Kimi doktorlara göre ise kök hücre konusu biraz karmaşık. Prof. Dr. Akın Yücel, kök hücrenin neye dönüşeceğini ihtiyaca, yapılan bölgeye ve hazırlanma şekline göre değiştiğini söylüyor ve şöyle devam ediyor; "Kordon kanından alınanlar gibi pek çok kök hücre var ve bunlar her şeye dönüşebiliyorlar. Biz daha çok 'multipotent kök hücreler' üzerinde çalışıyoruz. Bunlar zengin kökenli, vücudun yumuşak dokusunu üretmeye yönelik ve kozmetik amaçlı kullanılan hücrelerde iyi sonuçlar sağlıyor. Zorluğu ise hazırlanma süreci çok pratik değil; sıkı denetlenen yasal süreçlere bağlı." Zamanla yıpranan hücrelerle birlikte ciltte kolajen ve elastin üretiminin azalması nedeniyle cilt dokusunun gevşeyip canlılığını kaybetmesi, ciltte kırışıklıkların, donuk ve mat görünümün oluşması kaçınılmaz. Estetik ve Plastik Cerrahi Uzmanı Op. Dr. Gökhan Haytoğlu, bu sorunları gidermek amacıyla uygulanan yöntemlerden biri olarak kök hücreyi ve Fibrocell tedavisini işaret ediyor: "Fibrocell, gerçek anlamda kişinin kendi dokularından üretilen ve cilt dokusunu iyileştirici etkiye sahip kök hücrelerin yüz, saç, boyun ve dekolte bölgesine uygulanması işlemidir. Bu tedavide, kulak arkasından ufak bir doku örneği alınıyor. Klinik şartlarda alınan bu doku, daha sonra uygulama için özel şartlarda hazırlanmış olan laboratuvara yollanıyor. Tedavi, kırışıklıkların yanı sıra cilt çatlakları ya da yara izlerinin tedavisinde de kullanıyor ve son derece başarılı sonuçlar elde ediliyor. Yakın dönemde saç tedavisinde de aktif olarak rol oynamaya başlayan uygulama aynı zamanda saç dökülmesini de belirgin şekilde azaltıyor."

Uzmanlara göre 2020 yılından sonra ana tedavi yöntemlerinden biri, kök hücre ve hücre tedavileri... Liv Hospital Estetik, Plastik ve Rekonstriktüf Cerrahi Uzmanı Prof. Dr. Gürsel Turgut'a göre genç yaşta ve olabildiğince erken dönemde kordon kanı, kordon dokusu, 20 yaş dişleri, kemik iliği ve yağ kök hücrelerinin banka edilmesi ileride oluşabilecek hastalıklarda ya da anti-aging amaçlı olarak kullanılacak önemli tedavilerde önemli bir kaynak oluşturacak; "Kök hücre içerikli yağ enjeksiyonu, kemik iliği ve yağdan elde edilen kök hücreler özellikle cildin canlandırılması ve hacim kazanması için kritik öneme sahip."

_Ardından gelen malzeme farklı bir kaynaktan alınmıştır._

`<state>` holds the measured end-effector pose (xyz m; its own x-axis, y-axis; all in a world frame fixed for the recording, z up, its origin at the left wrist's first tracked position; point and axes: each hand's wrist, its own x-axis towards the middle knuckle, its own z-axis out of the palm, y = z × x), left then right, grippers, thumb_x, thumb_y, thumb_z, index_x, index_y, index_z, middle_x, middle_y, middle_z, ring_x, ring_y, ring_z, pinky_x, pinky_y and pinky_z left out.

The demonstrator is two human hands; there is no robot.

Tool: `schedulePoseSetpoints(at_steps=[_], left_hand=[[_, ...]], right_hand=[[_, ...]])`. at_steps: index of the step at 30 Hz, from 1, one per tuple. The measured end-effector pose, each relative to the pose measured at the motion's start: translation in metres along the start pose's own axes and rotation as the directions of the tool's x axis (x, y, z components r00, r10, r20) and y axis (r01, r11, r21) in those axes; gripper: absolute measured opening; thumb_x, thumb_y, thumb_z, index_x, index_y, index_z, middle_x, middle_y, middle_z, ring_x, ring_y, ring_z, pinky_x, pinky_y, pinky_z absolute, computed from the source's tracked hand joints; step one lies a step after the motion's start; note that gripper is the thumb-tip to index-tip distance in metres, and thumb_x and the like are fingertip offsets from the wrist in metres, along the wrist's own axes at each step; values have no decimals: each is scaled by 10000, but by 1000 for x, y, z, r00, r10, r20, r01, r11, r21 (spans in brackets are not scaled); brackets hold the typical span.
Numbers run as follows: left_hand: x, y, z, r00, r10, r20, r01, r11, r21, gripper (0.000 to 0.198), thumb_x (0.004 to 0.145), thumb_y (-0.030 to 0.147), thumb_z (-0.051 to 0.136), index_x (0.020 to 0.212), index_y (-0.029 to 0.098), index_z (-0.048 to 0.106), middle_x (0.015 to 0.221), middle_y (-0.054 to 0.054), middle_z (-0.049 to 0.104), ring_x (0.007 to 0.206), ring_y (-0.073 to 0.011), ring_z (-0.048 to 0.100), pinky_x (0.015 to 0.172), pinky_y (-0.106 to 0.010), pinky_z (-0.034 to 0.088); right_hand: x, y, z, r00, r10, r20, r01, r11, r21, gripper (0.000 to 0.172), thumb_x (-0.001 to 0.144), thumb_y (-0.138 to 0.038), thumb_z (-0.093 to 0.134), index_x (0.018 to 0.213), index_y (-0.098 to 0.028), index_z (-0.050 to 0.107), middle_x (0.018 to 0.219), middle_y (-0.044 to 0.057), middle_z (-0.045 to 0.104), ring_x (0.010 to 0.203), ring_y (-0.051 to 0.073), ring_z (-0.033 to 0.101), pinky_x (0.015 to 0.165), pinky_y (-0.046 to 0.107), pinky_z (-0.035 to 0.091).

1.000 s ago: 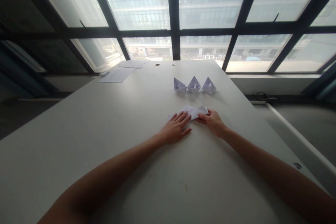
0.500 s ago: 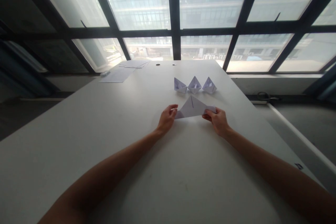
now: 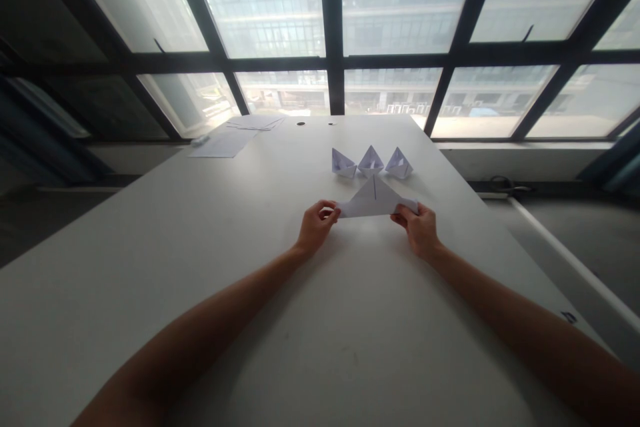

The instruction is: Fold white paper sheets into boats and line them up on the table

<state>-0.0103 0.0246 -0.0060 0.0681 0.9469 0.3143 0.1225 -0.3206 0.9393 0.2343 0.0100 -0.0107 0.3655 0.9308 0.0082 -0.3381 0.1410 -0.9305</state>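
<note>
Right of the middle of the desk (image 3: 210, 247), nearer its right edge than its left, a folded paper (image 3: 373, 205) is stretched between the person's two hands, its peak towards the far edge. The left hand (image 3: 315, 225) has thumb and finger pinched on the left tip; the right hand (image 3: 421, 227) is clamped on the right end, thumb on the near face. Done well, this step likely wants an even, gentle pull outwards with both ends level, so the peak sits centred and neither tip tears. A light pinch should do; a hard squeeze could crumple the folds.

The peak overlaps the middle one of three boats (image 3: 371, 161) in view, but whether they touch cannot be told. Hidden are the paper's back and the fingers behind it, and it is unclear if its lower edge rests on the desk. The dark line (image 3: 375, 187) on the peak may be a slit or a shadow. Towards the far left corner, overlapping sheets (image 3: 220, 145) defy counting, and a white lump (image 3: 201, 141) beside them cannot be identified. The desk's near edge is out of view.
</note>
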Motion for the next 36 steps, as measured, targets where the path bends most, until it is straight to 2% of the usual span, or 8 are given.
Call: schedulePoseSetpoints(at_steps=[4,7,12,16,23,26,31,36], left_hand=[[-3,4,2,988,140,-67,-130,982,134,205,843,361,675,813,161,641,1058,-71,626,889,-158,638,662,-227,548],[-5,6,3,980,183,-82,-167,970,177,157,843,324,666,815,171,642,1034,-63,611,914,-161,627,647,-210,542],[-2,3,4,991,114,-68,-103,983,154,113,863,291,638,906,189,614,899,-31,658,873,-165,655,713,-256,542],[0,1,3,994,102,-34,-97,988,120,192,852,314,660,977,177,608,925,-44,676,859,-163,661,807,-313,543],[0,0,0,993,9,120,-17,998,67,276,814,398,722,927,154,659,959,-79,694,891,-201,666,740,-296,544],[0,-1,0,993,46,111,-56,994,90,259,830,402,705,879,148,687,909,-68,689,811,-173,654,718,-280,537],[0,0,1,989,104,107,-118,984,133,298,864,441,658,850,156,742,984,-76,662,736,-141,626,672,-260,532],[1,4,0,986,102,129,-129,966,224,272,895,388,610,830,158,739,876,-64,688,778,-168,634,717,-271,509]], right_hand=[[0,0,1,1000,-9,-11,9,1000,3,242,586,-265,834,724,-142,677,704,7,682,639,139,647,639,287,611],[-1,0,2,1000,-12,-12,12,1000,14,241,574,-261,837,714,-140,682,695,7,679,637,141,647,640,286,613],[-2,0,3,1000,-10,-9,10,1000,19,243,575,-264,840,716,-140,687,697,11,680,646,145,649,642,285,615],[-2,0,3,1000,-17,-4,17,1000,25,239,573,-266,841,695,-143,677,681,4,665,636,136,635,627,275,611],[-3,0,2,1000,-22,-2,22,999,48,230,576,-255,843,693,-145,678,669,-7,648,635,129,622,636,276,609],[-2,1,2,1000,-25,-3,25,998,53,217,585,-249,833,693,-144,678,675,-5,650,641,130,626,643,274,608],[-1,2,2,1000,-28,-7,28,998,50,199,602,-247,819,691,-145,673,680,-6,652,649,131,630,654,277,607],[-2,1,2,1000,-29,-7,29,999,42,197,603,-248,814,691,-149,669,677,-11,644,642,126,619,649,276,602]])
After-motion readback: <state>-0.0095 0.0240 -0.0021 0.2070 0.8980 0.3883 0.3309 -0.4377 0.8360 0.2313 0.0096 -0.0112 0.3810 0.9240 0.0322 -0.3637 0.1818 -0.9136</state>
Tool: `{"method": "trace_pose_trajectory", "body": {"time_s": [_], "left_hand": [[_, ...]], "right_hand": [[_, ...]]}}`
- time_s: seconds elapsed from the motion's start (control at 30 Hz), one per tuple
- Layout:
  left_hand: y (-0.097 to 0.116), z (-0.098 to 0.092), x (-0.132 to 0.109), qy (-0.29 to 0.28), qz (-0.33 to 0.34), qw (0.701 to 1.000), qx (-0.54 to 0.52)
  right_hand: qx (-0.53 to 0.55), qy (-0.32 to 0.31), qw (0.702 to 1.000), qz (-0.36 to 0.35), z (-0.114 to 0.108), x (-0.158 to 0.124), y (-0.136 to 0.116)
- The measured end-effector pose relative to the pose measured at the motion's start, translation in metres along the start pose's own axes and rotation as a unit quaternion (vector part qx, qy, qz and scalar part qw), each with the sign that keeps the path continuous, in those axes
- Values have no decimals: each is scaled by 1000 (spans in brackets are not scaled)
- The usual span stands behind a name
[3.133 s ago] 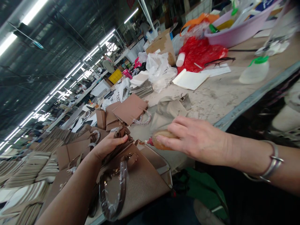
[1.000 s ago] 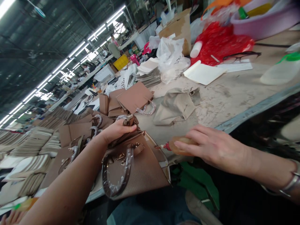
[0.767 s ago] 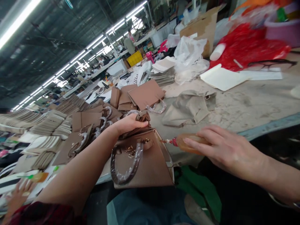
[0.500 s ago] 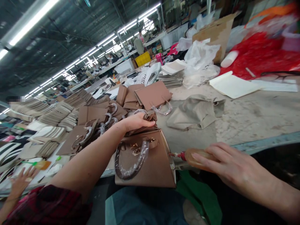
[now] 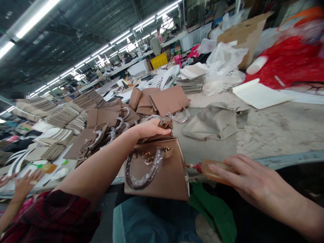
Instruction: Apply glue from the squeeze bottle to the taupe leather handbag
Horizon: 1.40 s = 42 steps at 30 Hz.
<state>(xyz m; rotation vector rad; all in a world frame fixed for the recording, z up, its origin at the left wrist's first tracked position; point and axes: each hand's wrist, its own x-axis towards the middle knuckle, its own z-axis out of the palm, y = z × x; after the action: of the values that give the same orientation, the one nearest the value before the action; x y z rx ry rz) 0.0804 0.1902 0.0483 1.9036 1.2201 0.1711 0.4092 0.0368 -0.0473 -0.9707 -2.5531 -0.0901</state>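
Observation:
My left hand [image 5: 155, 129] is closed on the gathered brown material at the top of a brown handbag [image 5: 162, 179]. The bag stands at the table's front edge, over my lap, its front towards me. Its handle [image 5: 144, 184] is wrapped in clear plastic and hangs down over the front, beneath gold-coloured metal fittings. In my right hand [image 5: 243, 172] lies a glue bottle [image 5: 216, 171], amber and held on its side. Its red nozzle [image 5: 198, 167] points left, the thin tip at or very near the bag's right side edge; whether they touch I cannot tell.
More brown handbags [image 5: 169, 100] lie behind and left of mine. A crumpled grey-beige cloth bag [image 5: 214, 121] rests on the table [image 5: 273, 135]. At far left, a co-worker's hand [image 5: 26, 182] is near another glue bottle [image 5: 48, 168]. Red plastic [image 5: 291, 64] lies at the back right.
The view has shifted slightly, so the scene sits a little further right. Both hands keep their holds, and the nozzle stays by the bag's side edge. More of the co-worker's hands shows.

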Motion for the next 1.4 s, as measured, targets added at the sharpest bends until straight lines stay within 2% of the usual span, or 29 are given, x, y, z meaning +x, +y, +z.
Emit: {"method": "trace_pose_trajectory", "body": {"time_s": [0.23, 0.33, 0.63, 0.77, 0.97, 1.17, 1.4], "left_hand": [[4, 1, 0, -10, -18, 1000, -9], [3, 1, 1, -19, -19, 999, -16], [2, 3, -1, 7, -5, 1000, 3], [5, 4, -2, 1, -1, 1000, -4], [5, 4, -1, -1, -10, 1000, -9], [0, 3, 3, -8, 5, 1000, 10], [-2, 3, 3, -9, 12, 1000, 17]], "right_hand": [[-24, 50, 998, 9, -15, 20, 5], [-32, 34, 999, 20, -15, 25, 7], [35, -32, 999, 25, 12, -3, -12], [49, -44, 998, 17, 12, -4, -12], [14, -10, 999, 29, 8, -2, -6], [54, -40, 998, 1, 11, -6, -14], [29, 23, 999, 19, 10, 0, -2]]}}
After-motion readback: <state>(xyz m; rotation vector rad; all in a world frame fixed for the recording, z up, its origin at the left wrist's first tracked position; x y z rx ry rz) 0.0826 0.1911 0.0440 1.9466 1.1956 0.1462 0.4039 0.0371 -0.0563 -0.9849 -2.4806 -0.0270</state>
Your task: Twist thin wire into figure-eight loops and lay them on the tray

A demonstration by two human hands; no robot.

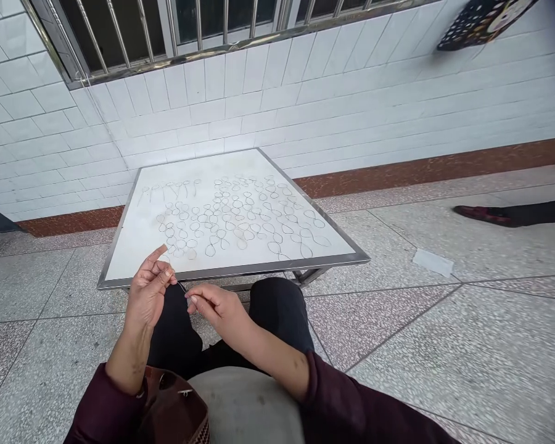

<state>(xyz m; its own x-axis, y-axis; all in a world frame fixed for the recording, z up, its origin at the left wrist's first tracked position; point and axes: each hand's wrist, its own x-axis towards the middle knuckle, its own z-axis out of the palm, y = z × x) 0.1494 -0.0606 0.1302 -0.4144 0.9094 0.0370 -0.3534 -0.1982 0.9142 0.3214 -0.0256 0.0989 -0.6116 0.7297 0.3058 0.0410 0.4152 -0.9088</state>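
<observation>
My left hand is raised at the near left corner of the table, thumb and fingers pinching a thin dark wire. The wire's other end is pinched by my right hand, just to the right and a little lower. A short stretch of it shows between the two hands; how it runs inside the fingers is hidden. Beyond my hands is a white tabletop with a grey metal edge. Many thin wire loops, mostly figure-eight shapes, lie across it, and several straighter pieces with a loop at one end are at the back left.
A white tiled wall with a barred window rises behind the table. On my lap is a brown bag. To the right, another person's shoe and a flat pale piece are on the speckled floor.
</observation>
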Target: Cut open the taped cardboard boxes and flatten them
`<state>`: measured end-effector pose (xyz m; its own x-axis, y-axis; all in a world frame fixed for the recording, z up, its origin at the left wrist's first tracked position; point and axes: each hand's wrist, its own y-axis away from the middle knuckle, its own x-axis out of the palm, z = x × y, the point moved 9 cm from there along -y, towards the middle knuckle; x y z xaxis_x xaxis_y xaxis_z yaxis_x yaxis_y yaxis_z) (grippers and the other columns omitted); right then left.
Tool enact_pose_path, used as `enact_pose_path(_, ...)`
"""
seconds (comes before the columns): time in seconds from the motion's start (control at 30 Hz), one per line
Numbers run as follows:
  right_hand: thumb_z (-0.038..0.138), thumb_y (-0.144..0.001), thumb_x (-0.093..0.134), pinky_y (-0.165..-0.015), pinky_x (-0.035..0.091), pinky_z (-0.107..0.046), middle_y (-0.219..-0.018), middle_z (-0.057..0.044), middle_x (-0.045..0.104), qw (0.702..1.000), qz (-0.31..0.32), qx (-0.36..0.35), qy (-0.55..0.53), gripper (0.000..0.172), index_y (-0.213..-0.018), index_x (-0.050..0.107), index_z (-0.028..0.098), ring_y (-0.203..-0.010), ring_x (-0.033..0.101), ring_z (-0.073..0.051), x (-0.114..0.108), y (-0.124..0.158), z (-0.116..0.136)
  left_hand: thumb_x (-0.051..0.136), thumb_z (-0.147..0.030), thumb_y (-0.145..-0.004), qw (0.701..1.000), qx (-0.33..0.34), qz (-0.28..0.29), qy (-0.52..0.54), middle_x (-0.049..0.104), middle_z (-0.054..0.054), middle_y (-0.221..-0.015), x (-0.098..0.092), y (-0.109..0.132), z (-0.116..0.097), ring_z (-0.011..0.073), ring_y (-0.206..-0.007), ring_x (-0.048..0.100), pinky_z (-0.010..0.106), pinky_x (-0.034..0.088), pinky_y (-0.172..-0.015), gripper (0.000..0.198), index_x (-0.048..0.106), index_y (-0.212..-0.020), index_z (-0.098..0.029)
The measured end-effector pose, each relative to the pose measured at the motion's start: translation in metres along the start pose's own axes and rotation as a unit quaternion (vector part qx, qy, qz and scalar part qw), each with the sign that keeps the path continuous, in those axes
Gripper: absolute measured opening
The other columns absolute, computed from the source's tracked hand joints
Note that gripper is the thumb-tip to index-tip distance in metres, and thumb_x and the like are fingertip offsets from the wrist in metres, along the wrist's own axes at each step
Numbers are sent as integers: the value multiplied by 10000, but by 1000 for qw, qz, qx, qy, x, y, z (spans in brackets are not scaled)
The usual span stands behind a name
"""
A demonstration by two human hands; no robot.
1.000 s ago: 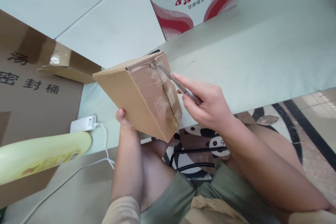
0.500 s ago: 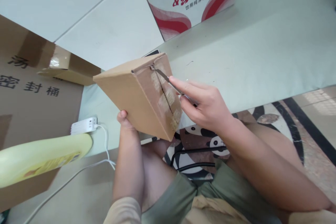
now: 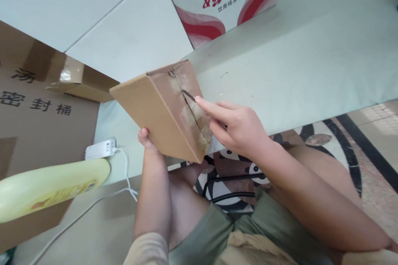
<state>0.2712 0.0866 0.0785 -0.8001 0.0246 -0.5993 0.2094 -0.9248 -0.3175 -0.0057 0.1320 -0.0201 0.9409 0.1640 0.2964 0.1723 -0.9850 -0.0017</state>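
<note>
A brown cardboard box [image 3: 155,112] is held tilted above my lap, its taped seam turned to the right. My left hand [image 3: 148,140] grips its lower near edge, with the thumb on the front face and the other fingers hidden behind. In my right hand [image 3: 238,126] is a slim knife [image 3: 188,95], most of its handle covered by the fingers. The blade's tip rests in the seam, on its upper half. Clear tape on either side of the slit looks wrinkled and torn.
A white and red water carton [image 3: 230,8] stands at the back of the pale green cloth [image 3: 298,58]. To the left are a large printed carton [image 3: 46,132], a white power adapter [image 3: 101,149] with a cable, and a yellow-green bottle [image 3: 56,186].
The knife's tip has moved from the top end of the seam down along it, toward me. The box has shifted slightly left and tilted a little in my left hand.
</note>
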Motion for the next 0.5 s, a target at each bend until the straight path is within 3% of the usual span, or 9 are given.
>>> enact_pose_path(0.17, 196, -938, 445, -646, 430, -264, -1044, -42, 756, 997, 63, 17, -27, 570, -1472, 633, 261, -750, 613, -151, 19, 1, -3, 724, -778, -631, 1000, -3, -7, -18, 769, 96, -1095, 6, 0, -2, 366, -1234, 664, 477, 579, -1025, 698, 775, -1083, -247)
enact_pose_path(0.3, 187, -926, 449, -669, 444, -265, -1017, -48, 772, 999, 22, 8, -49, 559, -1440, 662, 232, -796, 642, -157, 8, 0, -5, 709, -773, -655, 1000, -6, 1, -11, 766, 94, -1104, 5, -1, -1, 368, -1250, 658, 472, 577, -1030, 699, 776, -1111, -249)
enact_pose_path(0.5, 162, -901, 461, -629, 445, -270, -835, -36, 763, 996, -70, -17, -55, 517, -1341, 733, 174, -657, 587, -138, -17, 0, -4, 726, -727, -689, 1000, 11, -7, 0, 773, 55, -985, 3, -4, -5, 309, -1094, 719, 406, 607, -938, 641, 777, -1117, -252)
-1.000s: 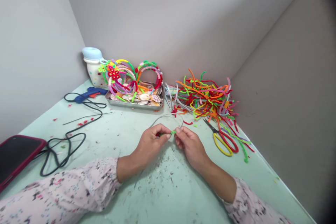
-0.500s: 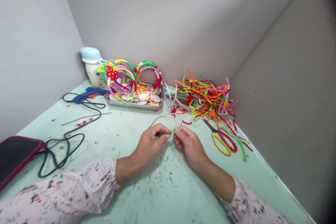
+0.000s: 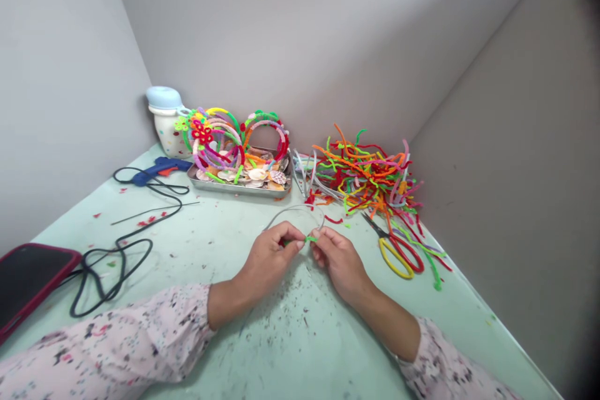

Ana hücreden elde edilen ve yeni hücrelerin tedavi amaçlı tekrar vücuda geri verilerek hasarlı dokunun tamirini amaçlayan kök hücre çalışmaları hakkında René Clinic kurucu ortağı Prof. Dr. Reha Yavuzer'in yorumu ise şöyle: "Doku kalitesinde ve iyileşme kapasitesinde artışa neden olmaları sebebiyle kök hücre tedavileri destekleyici niteliktedir; fakat tek başına yaşlanma sürecindeki tüm sorunları giderememektedir." diyor. Ardından yaygın olarak uygulanılan iki yöntem hakkında bilgi veriyor: "Erişkin kök hücre uygulamasında kişiden yağ dokusu alınır. Yağın içerisinde yumuşak doku kaynaklı kök hücreler özel ayrıştırma metotları ile belirlenir ve toplanır. Başka bir yöntem de yenidoğan kordon kanı kaynaklı kök hücre uygulamaları. Doğum esnasında yeni doğan bebeğin kordonundaki kanda fetal kök hücreler mevcut. Bu sınırlı sayıdaki kök hücrenin estetik amaçlı kullanımı çok yaygın bir uygulama değil. Buradaki asıl amaç, ileride kordon kanı alınan bebeğin olası bir kanser nedeniyle kök hücre tedavisi ihtiyacı olduğunda kendi hücrelerinin kullanılma şansına sahip olmasıdır."